Published online by Cambridge University Press: 09 November 2011
The axiom ‘an army marches on its stomach’ applies to all armies of all times. The task of providing a constant and sufficient supply of food was by no means the least important part of the work involved in the day to day running of the Roman army. In time of war the troops would forage from enemy countryside, requisition supplies from defeated tribes or towns, and receive them from allies. According to Josephus the legionaries carried with them as part of their equipment sickles to reap the crops and also rations for three days. A scene on Trajan's Column depicts the legionaries carrying their kit on a stake; this consisted in part of a string-bag for forage, a metal cooking-pot and a mess-tin, examples of which have been discovered in most parts of the Empire. When an army was not on active service, the arrangements to supply food for men and animals were extensive and complex.
The evidence collected in this paper is not meant to be exhaustive, but is a representative selection. The period under study is that of the Principate. The evidence for the consumption of meat in the armies of the Later Republic, Caesar, and Early Principate is studied in detail in an appendix. The evidence for items provided mainly or exclusively for fodder is not here studied, but may on occasion be mentioned in passing. Some of the analyses were made fifty or even one hundred years ago; consequently, more modern methods and further excavation provide a better picture.

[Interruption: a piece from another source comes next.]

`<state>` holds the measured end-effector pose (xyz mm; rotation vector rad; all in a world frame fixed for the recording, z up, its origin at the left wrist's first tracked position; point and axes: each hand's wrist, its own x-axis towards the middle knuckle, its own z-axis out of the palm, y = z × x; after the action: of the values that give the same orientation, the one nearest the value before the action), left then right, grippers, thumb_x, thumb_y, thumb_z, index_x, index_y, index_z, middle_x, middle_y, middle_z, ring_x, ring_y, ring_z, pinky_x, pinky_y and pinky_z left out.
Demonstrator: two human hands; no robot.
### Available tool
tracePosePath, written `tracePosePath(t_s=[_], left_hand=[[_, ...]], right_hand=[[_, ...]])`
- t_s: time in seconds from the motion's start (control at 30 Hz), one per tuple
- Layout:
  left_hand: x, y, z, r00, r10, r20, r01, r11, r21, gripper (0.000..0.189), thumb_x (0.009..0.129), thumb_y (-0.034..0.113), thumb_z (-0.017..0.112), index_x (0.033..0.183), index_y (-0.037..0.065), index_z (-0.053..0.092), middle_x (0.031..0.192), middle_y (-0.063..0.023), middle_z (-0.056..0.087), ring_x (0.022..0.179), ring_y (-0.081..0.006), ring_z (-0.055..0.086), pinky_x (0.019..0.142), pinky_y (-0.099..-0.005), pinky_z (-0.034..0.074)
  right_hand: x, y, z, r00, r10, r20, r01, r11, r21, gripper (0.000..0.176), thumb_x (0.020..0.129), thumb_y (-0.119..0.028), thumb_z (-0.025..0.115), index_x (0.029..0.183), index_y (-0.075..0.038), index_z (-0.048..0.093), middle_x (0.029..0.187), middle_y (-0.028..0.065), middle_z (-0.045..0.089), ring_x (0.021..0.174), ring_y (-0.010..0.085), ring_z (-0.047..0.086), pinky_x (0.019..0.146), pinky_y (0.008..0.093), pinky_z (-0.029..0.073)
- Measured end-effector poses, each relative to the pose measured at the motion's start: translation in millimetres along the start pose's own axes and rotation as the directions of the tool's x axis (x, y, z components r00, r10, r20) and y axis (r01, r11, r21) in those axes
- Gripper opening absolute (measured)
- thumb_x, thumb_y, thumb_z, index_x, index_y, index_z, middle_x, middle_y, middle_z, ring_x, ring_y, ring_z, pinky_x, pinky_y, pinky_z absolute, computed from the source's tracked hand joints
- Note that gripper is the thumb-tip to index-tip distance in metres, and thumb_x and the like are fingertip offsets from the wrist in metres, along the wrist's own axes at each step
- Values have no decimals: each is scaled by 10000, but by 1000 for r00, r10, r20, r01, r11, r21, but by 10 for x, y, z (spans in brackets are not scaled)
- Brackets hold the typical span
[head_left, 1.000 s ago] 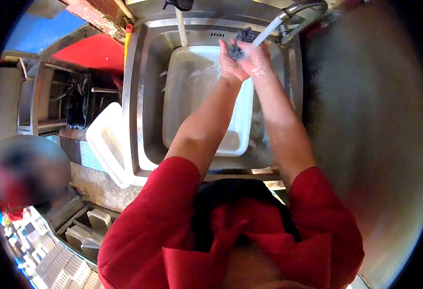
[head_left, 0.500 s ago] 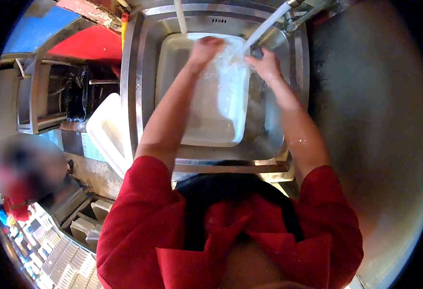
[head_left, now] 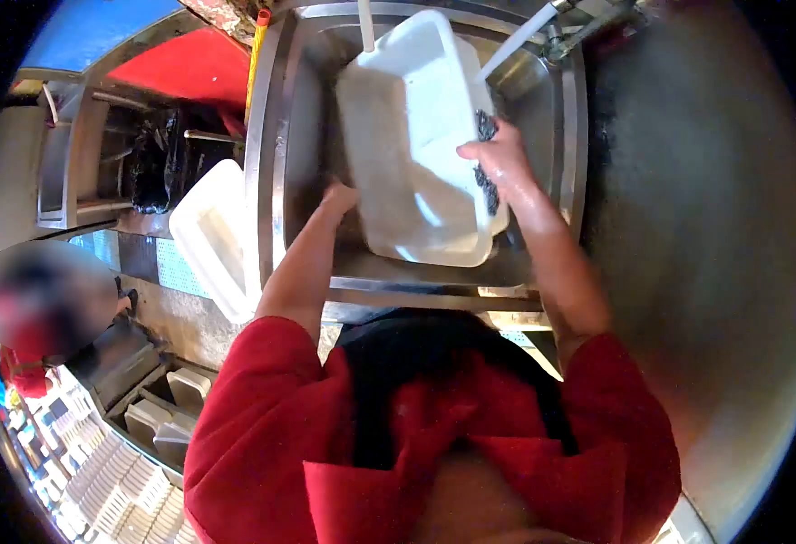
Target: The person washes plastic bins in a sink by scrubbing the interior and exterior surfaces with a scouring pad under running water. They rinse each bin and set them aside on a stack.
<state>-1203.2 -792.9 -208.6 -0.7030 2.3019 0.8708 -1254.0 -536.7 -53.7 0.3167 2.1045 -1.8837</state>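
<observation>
A white plastic tub [head_left: 389, 163] is raised and tilted in the metal sink [head_left: 305, 118]. At its left side is my left hand [head_left: 339, 195], gripping the edge, with most fingers hidden behind the wall. My right hand [head_left: 504, 163] is closed over the tub's right rim, thumb on the inner side. Between this hand and the rim is a dark, coarse scouring pad [head_left: 486, 186]. Both hands look wet.
Water runs from a faucet [head_left: 557, 9] at the sink's upper right. A white pipe [head_left: 366, 25] reaches down at the back. Another white tub [head_left: 212, 240] leans left of the sink. A person in red [head_left: 31, 363] is at the far left, beyond grey bins [head_left: 158, 412].
The tub, lying in the sink under the running water before, is now lifted and tilted. My left hand has moved from inside it to its left edge; my right hand has moved down the right rim.
</observation>
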Motion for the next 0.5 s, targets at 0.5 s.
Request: tracePosePath(t_s=[0.5], left_hand=[[-983,555,-1001,893,409,188,-144,655,-742,335,705,68,620,989,-59,496,858,-116,585,746,-191,573,674,-313,477]], right_hand=[[-578,-323,-1045,990,142,-19,-135,968,212,272,620,-74,619,878,8,591,759,87,608,632,180,582,579,306,475]])
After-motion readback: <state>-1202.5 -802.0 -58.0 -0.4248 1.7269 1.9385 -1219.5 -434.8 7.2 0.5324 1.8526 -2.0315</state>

Some of the analyses were restricted; thus oyster and mussel shells and chicken bones are often not mentioned, because the analysis was concerned exclusively with animal bones, but they are frequently found, as, for example, at Corbridge. Part I of the analysis of the Corbridge bones by Meek and Gray was published in 1911; Part II has never been published. Some earlier studies will be found in: J. Lesquier, L'armée romaine d'Égypte d'Auguste à Dioclétien (1918) 347–68; R. Cagnat, L'armée romaine d'Afrique et l'occupation militaire de l'Afrique sous les empereurs (second edition, 1913) 311–26; both authors at times use passages of the SHA, for which nowadays more care is required. For the Later Roman Empire, see: D. van Berchem, L'annone militaire dans l'empire romain au IIIéme siécle (1937); A. H. M. Jones, Later Roman Empire (1964) 628–9, and note 44. This is the only period for which regulation amounts are known; presumably those of A.D. 360 are not dissimilar in quantity from those of the Principate: 3 pounds of bread, 2 pounds of meat, 2 pints of wine, 1/8 of a pint of oil per man per day.
To save endless repetition of the sources in the footnotes, a bibliography of the thirty-three sites in Table I is given instead (p. 141). From Table I the bones of horses, dogs, and cats have been excluded. Other military sites, from which there is evidence for food but which are not used here, include: Baginton (The Lunt), Balmuildy, Canstatt, Carrawburgh, Castledykes, Chesterholm.
I have used, wherever they were available, the improved readings and interpretations of the papyri contained in CLA (A. Bruckner and R. Marichal, Chartae Latinae Antiquiores 1954-). Many of the papyri quoted in this paper will be found in Sergio Daris, Documenti per la storia dell'esercito romano in Egitto (1964). For a list of the abbreviations of these sources, see p. 142.
I am indebted to George Hodgson, M.Sc, for the results of some unpublished analyses of bones.